Did the U.S. Just Reschedule CBD?
The U.S. Drug Enforcement Administration (DEA) maintains a schedule for drugs under the federal Controlled Substance Act (CSA). Cannabis, along with drugs like ecstasy and heroin, is classified in the most dangerous category as a Schedule I drug, meaning the drug has a high potential for abuse with no currently accepted medical use. Possession, use, prescriptions for and sales of marijuana remain illegal at the federal level even though many states have legalized medical cannabis use, recreational cannabis use or both. Although marijuana has been a Schedule I drug for quite some time, in 2016, the DEA specifically added cannabis-derived CBD oils to the Schedule I list.
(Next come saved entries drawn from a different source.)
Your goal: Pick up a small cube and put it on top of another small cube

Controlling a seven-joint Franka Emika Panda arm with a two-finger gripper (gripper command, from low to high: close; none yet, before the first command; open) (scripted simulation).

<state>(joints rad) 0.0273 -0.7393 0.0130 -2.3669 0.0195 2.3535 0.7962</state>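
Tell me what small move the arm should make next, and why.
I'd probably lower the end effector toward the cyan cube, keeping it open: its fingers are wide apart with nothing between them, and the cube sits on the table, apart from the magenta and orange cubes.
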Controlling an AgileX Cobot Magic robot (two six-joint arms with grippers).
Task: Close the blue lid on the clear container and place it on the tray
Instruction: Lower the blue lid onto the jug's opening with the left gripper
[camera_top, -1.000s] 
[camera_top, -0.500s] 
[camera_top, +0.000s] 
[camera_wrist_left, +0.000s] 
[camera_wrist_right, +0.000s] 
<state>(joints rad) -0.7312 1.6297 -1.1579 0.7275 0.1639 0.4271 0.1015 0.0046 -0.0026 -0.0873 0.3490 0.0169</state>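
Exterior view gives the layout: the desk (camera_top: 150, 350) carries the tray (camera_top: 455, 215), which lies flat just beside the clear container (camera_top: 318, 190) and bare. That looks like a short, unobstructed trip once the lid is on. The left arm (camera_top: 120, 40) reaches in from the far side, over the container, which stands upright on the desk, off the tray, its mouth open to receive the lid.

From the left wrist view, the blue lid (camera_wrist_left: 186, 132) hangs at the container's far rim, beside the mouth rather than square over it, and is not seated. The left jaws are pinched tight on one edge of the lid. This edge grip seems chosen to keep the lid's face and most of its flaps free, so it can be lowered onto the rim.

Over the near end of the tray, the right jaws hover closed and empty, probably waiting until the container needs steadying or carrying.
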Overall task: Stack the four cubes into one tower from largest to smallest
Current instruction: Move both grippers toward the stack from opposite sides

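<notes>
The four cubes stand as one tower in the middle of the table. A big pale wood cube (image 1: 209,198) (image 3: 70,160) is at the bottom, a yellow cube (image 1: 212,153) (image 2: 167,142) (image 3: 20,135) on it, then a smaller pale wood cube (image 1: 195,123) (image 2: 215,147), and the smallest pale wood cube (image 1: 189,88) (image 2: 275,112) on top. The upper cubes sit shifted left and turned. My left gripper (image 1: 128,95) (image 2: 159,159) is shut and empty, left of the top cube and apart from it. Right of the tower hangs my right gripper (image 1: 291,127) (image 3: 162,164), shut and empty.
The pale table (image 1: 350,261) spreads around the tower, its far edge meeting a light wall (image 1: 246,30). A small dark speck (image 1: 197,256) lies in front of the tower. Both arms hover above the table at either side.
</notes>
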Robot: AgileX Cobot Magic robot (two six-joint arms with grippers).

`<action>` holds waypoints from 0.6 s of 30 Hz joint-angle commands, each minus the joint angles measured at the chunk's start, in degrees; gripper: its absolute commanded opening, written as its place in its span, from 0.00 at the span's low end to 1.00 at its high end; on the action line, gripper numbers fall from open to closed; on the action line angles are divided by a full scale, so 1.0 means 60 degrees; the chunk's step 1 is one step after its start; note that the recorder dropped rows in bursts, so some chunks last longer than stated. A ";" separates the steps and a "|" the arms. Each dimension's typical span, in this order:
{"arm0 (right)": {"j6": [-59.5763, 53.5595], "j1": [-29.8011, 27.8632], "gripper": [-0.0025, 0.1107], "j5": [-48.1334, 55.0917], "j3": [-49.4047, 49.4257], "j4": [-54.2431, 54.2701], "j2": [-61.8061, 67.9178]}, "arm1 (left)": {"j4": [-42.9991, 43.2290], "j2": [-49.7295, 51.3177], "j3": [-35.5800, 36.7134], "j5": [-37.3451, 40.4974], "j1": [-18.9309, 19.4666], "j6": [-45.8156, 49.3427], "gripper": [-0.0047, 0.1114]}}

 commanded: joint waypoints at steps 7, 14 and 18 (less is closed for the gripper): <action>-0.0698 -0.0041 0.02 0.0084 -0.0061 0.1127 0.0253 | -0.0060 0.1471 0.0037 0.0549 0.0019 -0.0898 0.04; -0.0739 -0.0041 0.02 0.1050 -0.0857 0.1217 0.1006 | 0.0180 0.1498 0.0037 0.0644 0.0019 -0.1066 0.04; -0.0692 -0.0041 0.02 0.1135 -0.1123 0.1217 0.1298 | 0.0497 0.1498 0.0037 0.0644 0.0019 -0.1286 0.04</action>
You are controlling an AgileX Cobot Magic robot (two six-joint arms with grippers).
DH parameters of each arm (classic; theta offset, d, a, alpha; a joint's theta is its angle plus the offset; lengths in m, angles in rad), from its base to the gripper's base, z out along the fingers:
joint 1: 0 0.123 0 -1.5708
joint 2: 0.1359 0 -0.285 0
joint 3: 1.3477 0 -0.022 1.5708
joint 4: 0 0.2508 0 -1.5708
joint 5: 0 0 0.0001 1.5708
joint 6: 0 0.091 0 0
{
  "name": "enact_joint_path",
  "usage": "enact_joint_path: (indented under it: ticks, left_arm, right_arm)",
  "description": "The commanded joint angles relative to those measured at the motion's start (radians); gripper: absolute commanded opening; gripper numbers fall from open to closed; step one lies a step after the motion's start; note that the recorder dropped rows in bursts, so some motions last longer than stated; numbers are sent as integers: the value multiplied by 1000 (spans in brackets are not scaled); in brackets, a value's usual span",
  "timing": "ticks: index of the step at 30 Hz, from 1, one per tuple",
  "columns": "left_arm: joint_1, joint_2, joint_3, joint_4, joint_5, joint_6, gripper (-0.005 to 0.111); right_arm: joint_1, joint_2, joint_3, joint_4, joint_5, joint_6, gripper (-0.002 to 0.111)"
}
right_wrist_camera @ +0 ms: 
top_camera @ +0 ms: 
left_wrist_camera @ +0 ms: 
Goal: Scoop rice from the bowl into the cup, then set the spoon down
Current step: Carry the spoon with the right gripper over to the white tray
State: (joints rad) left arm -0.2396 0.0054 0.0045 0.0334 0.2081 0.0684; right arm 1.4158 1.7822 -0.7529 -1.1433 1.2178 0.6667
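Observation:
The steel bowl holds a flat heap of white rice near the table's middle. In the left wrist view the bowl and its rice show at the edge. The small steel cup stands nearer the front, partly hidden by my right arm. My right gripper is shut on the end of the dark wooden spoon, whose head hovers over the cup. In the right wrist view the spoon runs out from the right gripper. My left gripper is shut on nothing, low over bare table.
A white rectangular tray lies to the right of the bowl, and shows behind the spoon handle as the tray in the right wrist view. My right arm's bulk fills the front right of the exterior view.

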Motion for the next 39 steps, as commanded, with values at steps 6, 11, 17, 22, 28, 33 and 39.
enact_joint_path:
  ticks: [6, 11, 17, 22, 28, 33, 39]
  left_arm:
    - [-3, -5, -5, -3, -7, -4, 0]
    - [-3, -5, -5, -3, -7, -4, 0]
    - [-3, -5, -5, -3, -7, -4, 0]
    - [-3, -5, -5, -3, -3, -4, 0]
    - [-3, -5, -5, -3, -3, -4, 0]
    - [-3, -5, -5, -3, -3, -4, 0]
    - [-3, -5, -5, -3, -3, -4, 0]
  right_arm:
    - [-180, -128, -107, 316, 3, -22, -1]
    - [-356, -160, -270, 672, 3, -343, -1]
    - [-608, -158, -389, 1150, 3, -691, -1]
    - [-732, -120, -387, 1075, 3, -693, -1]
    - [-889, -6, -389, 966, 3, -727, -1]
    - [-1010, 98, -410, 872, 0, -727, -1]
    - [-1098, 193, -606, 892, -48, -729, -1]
In June, the FDA approved the first cannabis-derived drug called Epidiolex, a highly purified form of CBD that has proven anti-epileptic results according to clinical trials. The drug is owned by British company GW Pharmaceuticals. At the time, many Americans thought that Epidiolex or CBD or cannabis had been descheduled, but it has not.
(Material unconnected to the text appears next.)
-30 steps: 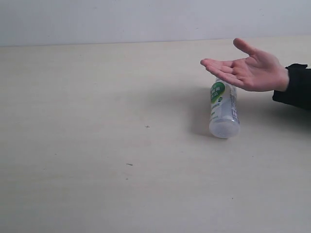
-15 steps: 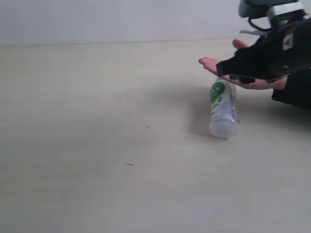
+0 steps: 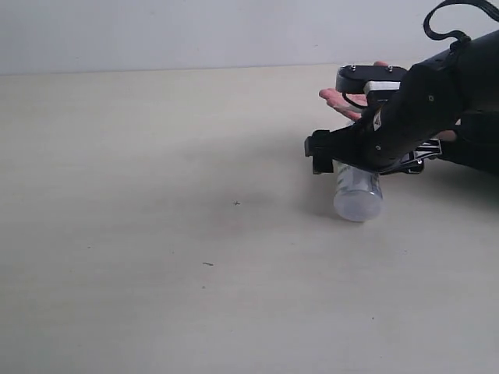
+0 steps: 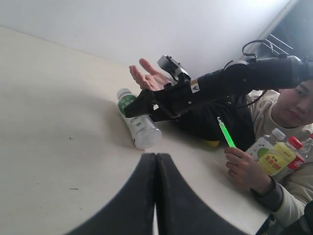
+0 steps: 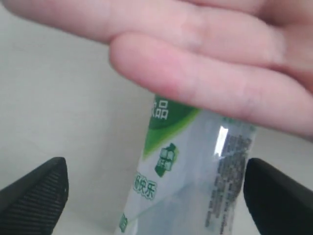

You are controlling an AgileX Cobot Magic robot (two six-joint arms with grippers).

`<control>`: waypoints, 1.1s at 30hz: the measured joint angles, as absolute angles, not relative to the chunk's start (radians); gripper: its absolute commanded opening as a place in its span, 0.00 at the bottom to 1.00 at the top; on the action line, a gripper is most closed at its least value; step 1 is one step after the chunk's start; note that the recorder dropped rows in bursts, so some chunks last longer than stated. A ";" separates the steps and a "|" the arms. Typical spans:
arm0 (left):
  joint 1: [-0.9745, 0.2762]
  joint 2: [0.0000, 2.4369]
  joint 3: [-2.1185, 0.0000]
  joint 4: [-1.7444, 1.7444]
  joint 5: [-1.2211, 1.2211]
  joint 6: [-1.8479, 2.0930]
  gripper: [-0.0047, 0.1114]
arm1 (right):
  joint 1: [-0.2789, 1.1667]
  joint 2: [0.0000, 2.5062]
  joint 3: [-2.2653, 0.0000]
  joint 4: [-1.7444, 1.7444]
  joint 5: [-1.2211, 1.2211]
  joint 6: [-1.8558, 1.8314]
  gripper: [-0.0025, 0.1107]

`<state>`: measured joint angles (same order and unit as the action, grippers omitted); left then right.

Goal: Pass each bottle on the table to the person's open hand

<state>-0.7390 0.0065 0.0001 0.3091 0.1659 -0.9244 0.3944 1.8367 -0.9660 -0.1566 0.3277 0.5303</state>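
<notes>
Clear green-labelled plastic bottle (image 3: 358,199) lying flat, cap end under person's open hand (image 3: 340,99), base toward exterior camera, between jaws of wide-spread black right gripper (image 5: 156,193), left gripper (image 4: 155,186) pressed closed.

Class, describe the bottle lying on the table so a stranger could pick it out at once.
On the pale table, find the person's open hand held above it. Beneath lies the bottle, straddled by the open right gripper. It alone lies on its side, whitish with a green label; the other bottles cluster by the seated person.
</notes>
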 measured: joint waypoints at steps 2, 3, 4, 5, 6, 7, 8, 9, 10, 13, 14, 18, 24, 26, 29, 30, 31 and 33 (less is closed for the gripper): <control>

With the FDA approval of Epidiolex, the drug was bound to be rescheduled. In late September, the DEA did, in fact, reschedule a category of the drug called “approved cannabidiol (CBD) drugs.” These drugs were moved to Schedule V, meaning the drugs have the lowest potential for abuse and do show medical benefit.
How does the DEA define an “approved cannabidiol (CBD) drug”? The definition provided says in order to be on Schedule V, the drug product must be in the finished dosage formulation and approved by the FDA. The drug must be derived from natural cannabis, contain CBD, and not contain more than 0.1 percent of THC compounds, the hallucinogenic chemicals known for creating the marijuana “high.”
Right now, only Epidiolex meets that criteria, although several other drug manufacturers will likely seek FDA approval for similar drugs. All other cannabis-derived CBD products remain illegal, but the DEA’s decision does set a significant precedent to pave the way for other CBD products. After all, the DEA’s late September decision does represent the first time in decades that any cannabis-derived product has been outside Schedule I. With the ruling, it is the first time the federal government has acknowledged CBD’s medical potential.
Many insiders say that it is just a matter of time before the DEA reclassifies CBD outside of Schedule I. When that happens, research on CBD’s and cannabis’ potential could go wide open. The Schedule I status essentially bars U.S. research on controlled substances, other than to study drug addiction. Other countries have paved the way in research to show CBD’s promising medical benefits. GW Pharmaceuticals obtained permission to do the required research for Epidiolex under a federal charter in the United Kingdom.
Looming on the DEA’s horizon is re-scheduling of THC-based cannabis products, but that is likely to be an uphill battle due to the hallucinogenic qualities of THC. The battle to reschedule all CBD products will likely be much easier.